Results: Plasma concentration-time profiles of drug X and metabolite Y were best described by one compartment models with saturable Michaelis-Menten (MM) elimination kinetics. Absorption of drug X after oral administration was best described by a first-order process combined with a MM process accounting for the first-pass metabolism. Absorption of Y could be modelled using a first-order absorption process. Metabolic formation of Y out of X was accounted for by a MM metabolism step. Volumes of distribution were found to be large with 17.7 L/kg (X) and 13.6 L/kg (Y) suggesting an extensive distribution into tissues. Within the linear PK range of X and Y, the parameters clearance and half-life could be derived from the estimated MM parameters. Clearances were found to be high with 5.3 L/h/kg (X) and 1.9 L/h/kg (Y) which resulted in half-lives of 2.3 h (X) and 4.9 h (Y), respectively.
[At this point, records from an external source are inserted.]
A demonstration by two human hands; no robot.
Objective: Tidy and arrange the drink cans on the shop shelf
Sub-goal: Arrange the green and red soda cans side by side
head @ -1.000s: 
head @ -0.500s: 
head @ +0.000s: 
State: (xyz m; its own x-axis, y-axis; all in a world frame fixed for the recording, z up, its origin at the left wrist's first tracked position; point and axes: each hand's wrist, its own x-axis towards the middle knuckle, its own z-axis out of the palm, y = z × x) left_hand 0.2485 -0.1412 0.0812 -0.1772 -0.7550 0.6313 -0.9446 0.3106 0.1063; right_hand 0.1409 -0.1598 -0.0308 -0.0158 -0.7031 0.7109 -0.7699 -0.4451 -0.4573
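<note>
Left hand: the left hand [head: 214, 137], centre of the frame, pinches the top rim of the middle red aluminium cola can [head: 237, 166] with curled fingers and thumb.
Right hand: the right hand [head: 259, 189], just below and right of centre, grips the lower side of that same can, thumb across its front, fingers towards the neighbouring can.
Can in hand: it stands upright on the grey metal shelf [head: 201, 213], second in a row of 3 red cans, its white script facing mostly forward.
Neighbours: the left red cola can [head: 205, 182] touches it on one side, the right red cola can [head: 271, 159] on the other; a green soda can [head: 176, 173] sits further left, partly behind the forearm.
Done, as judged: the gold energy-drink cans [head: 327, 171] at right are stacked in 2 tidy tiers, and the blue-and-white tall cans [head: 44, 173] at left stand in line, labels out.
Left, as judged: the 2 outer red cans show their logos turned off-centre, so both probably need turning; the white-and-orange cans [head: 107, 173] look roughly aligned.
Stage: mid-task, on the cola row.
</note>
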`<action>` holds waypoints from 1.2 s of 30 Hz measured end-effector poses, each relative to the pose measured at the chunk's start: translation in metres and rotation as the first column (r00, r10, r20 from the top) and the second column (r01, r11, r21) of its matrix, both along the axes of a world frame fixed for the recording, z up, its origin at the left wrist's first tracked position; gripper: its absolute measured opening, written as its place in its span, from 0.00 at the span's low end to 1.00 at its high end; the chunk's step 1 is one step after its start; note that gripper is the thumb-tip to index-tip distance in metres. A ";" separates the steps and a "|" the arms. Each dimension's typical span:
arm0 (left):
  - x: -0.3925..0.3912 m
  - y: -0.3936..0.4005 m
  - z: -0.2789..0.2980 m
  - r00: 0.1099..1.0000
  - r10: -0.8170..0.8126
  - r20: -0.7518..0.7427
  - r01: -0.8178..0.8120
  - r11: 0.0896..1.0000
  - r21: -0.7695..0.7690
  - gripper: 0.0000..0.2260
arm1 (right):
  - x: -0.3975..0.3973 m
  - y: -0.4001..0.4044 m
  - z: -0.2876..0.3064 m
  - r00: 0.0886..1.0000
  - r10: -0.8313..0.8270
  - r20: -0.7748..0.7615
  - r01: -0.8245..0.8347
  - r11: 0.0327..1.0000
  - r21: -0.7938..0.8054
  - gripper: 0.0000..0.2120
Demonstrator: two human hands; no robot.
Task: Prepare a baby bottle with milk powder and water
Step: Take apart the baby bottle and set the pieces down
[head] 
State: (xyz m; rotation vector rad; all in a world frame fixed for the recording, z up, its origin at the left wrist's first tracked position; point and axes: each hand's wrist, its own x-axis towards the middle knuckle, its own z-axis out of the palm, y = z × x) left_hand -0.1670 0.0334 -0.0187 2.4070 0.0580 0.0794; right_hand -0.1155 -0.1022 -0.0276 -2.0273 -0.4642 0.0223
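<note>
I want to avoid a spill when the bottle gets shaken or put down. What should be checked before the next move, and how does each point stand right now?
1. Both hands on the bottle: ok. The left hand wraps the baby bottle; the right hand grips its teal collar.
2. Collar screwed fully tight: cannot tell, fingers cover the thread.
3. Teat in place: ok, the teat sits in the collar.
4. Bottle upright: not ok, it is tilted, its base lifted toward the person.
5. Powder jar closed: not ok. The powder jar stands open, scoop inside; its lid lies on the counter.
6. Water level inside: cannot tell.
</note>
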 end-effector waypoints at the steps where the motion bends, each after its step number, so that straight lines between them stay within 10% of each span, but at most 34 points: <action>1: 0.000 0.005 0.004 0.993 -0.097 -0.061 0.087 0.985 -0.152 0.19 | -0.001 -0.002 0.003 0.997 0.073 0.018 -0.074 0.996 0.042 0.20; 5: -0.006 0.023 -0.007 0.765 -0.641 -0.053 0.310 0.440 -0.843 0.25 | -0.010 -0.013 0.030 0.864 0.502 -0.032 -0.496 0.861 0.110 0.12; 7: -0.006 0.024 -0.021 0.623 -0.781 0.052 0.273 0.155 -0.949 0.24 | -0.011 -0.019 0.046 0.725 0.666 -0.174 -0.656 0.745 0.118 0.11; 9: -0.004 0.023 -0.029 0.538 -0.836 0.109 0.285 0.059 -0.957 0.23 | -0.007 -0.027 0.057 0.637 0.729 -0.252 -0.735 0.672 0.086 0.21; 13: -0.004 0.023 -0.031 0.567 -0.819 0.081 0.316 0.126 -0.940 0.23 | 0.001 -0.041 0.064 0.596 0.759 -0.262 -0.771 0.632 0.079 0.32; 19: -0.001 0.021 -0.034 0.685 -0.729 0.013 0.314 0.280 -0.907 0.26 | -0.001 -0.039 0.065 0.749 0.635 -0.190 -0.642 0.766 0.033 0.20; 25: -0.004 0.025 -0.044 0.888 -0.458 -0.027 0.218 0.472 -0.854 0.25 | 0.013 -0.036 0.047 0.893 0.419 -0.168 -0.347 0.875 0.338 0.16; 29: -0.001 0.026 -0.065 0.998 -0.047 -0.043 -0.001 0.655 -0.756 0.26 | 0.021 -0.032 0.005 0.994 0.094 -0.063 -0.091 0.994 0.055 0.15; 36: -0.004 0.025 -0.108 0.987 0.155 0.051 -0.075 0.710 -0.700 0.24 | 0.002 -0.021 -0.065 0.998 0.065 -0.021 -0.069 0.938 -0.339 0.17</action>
The PD effect was best described by an extended Emax model which accounted for the competitive interaction of drug X and its metabolite Y. It was assumed that the efficacy (Emax) was equal for both compounds and that the maximum effect achievable by X and Y was a 100% inhibition of the neurotransmitter W re-uptake transporter. To account for the time delay in the PD, effect compartments were introduced in the model. KEO values were estimated to be 0.555 1/h for drug X and 0.878 1/h for the metabolite Y. EC50 values estimates were 72.3 nM for drug X and 363.1 nM for the metabolite Y.

Conclusion: A PK/PD model was successfully developed describing the plasma concentration-time profiles of the parent compound X, its metabolite Y and the inhibition of the neurotransmitter W re-uptake transporter simultaneously. Pharmacokinetics of drug X and its metabolite Y exhibited non-linearity which had never been noticed before in any species treated. Simulations performed with parameters obtained from this data analysis showed that MM kinetics have only an impact on high concentrations caused by high doses administered in this trial. However, non-linearity in human PK has not been observed so far and is not expected to occur within the effective plasma concentration range.
Pharmacodynamic investigations revealed a 4.1 - 5.0 fold higher in vivo potency of drug X in comparison to metabolite Y regarding the inhibition of the neurotransmitter W re-uptake transporter in mice. Comparison of EC50 values of iv data and iv plus po data indicated that no additional active metabolites were built during the first-pass metabolism of drug X. Since under steady state conditions in humans plasma concentrations of the metabolite Y were approximately 3 fold lower than that of the parent compound X, and since the in vivo potency of Y is 5 fold lower the contribution of the active metabolite Y to the overall efficacy might be low.